Description of the task: The entries below should be copied exactly and completely.

Dataset items:
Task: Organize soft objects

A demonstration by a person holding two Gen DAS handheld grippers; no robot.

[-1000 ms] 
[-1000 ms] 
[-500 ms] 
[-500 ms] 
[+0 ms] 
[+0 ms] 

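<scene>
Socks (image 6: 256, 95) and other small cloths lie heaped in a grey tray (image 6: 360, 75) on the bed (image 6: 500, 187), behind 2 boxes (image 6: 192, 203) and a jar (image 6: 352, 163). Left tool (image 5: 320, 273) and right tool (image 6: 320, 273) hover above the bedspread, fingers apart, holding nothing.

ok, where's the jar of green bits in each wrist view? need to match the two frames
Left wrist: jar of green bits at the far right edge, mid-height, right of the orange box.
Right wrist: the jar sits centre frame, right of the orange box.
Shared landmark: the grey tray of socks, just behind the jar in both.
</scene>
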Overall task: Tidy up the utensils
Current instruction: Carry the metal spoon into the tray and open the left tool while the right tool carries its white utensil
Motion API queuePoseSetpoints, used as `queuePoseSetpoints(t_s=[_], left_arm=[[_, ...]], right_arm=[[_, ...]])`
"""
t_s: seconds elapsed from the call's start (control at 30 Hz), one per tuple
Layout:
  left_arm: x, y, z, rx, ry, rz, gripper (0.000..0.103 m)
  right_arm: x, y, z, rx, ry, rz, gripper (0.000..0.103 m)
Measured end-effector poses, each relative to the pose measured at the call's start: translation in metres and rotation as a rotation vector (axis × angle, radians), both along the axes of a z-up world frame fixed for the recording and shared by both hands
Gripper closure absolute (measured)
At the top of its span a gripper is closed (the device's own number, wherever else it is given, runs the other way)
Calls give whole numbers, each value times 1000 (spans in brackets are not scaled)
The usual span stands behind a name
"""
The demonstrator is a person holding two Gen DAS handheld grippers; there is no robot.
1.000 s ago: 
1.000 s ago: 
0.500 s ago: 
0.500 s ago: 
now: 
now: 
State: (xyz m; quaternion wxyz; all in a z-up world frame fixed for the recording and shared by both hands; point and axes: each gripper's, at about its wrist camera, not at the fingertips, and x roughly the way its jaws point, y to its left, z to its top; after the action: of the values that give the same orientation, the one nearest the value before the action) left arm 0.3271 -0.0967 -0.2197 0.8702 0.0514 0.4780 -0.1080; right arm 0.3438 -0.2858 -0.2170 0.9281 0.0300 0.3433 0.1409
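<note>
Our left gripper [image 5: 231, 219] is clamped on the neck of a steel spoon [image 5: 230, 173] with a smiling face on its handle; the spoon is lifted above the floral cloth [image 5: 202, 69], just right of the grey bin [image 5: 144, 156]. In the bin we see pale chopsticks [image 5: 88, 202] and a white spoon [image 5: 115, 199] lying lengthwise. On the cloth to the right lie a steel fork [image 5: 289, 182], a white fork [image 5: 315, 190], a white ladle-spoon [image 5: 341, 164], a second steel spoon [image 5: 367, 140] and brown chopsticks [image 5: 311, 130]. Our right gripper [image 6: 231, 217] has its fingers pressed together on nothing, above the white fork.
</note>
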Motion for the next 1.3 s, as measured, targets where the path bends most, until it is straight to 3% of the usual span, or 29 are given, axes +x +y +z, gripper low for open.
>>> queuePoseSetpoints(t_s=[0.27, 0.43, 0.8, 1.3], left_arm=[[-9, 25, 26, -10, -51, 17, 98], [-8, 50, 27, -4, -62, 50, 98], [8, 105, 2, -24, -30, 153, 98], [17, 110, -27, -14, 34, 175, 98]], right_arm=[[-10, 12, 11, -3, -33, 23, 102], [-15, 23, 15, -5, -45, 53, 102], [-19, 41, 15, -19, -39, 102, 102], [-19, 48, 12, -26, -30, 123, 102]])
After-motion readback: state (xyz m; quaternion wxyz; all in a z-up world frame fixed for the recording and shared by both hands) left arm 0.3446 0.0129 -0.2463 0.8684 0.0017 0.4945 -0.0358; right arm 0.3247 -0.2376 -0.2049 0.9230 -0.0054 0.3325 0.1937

Exercise output:
Task: Organize soft objects

A demonstration by a person holding two Gen DAS handheld grippers; no robot.

[-1000 ms] 
[-1000 ms] 
[-500 ms] 
[-500 ms] 
[+0 ms] 
[+0 ms] 

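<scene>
Socks (image 6: 256, 95) and other small cloths lie heaped in a grey tray (image 6: 360, 75) on the bed (image 6: 500, 187), behind 2 boxes (image 6: 192, 203) and a jar (image 6: 352, 163). Left tool (image 5: 320, 273) and right tool (image 6: 320, 273) hover above the bedspread, fingers apart, holding nothing.

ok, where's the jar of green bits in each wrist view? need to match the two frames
Left wrist: jar of green bits at the far right edge, mid-height, right of the orange box.
Right wrist: the jar sits centre frame, right of the orange box.
Shared landmark: the grey tray of socks, just behind the jar in both.
</scene>
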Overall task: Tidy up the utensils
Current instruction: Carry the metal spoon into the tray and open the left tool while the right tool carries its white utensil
Motion API queuePoseSetpoints, used as `queuePoseSetpoints(t_s=[_], left_arm=[[_, ...]], right_arm=[[_, ...]])`
"""
t_s: seconds elapsed from the call's start (control at 30 Hz), one per tuple
Layout:
  left_arm: x, y, z, rx, ry, rz, gripper (0.000..0.103 m)
  right_arm: x, y, z, rx, ry, rz, gripper (0.000..0.103 m)
Measured end-effector poses, each relative to the pose measured at the call's start: translation in metres and rotation as a rotation vector (axis × angle, radians), both along the axes of a z-up world frame fixed for the recording and shared by both hands
Gripper closure absolute (measured)
At the top of its span a gripper is closed (the device's own number, wherever else it is given, runs the other way)
Calls give whole numbers, each value times 1000 (spans in brackets are not scaled)
The usual span stands behind a name
"""
The demonstrator is a person holding two Gen DAS handheld grippers; there is no robot.
1.000 s ago: 
1.000 s ago: 
0.500 s ago: 
0.500 s ago: 
now: 
now: 
State: (xyz m; quaternion wxyz; all in a z-up world frame fixed for the recording and shared by both hands; point and axes: each gripper's, at about its wrist camera, not at the fingertips, and x roughly the way its jaws point, y to its left, z to its top; after the action: of the values that give the same orientation, the one nearest the value before the action) left arm 0.3271 -0.0967 -0.2197 0.8702 0.0514 0.4780 -0.1080; right arm 0.3438 -0.2858 -0.2170 0.9281 0.0300 0.3433 0.1409
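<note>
Our left gripper [image 5: 231, 219] is clamped on the neck of a steel spoon [image 5: 230, 173] with a smiling face on its handle; the spoon is lifted above the floral cloth [image 5: 202, 69], just right of the grey bin [image 5: 144, 156]. In the bin we see pale chopsticks [image 5: 88, 202] and a white spoon [image 5: 115, 199] lying lengthwise. On the cloth to the right lie a steel fork [image 5: 289, 182], a white fork [image 5: 315, 190], a white ladle-spoon [image 5: 341, 164], a second steel spoon [image 5: 367, 140] and brown chopsticks [image 5: 311, 130]. Our right gripper [image 6: 231, 217] has its fingers pressed together on nothing, above the white fork.
</note>
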Motion for the next 1.3 s, as measured, targets where the path bends most, until it is straight to 3% of the usual span, or 29 are given, axes +x +y +z, gripper low for open.
>>> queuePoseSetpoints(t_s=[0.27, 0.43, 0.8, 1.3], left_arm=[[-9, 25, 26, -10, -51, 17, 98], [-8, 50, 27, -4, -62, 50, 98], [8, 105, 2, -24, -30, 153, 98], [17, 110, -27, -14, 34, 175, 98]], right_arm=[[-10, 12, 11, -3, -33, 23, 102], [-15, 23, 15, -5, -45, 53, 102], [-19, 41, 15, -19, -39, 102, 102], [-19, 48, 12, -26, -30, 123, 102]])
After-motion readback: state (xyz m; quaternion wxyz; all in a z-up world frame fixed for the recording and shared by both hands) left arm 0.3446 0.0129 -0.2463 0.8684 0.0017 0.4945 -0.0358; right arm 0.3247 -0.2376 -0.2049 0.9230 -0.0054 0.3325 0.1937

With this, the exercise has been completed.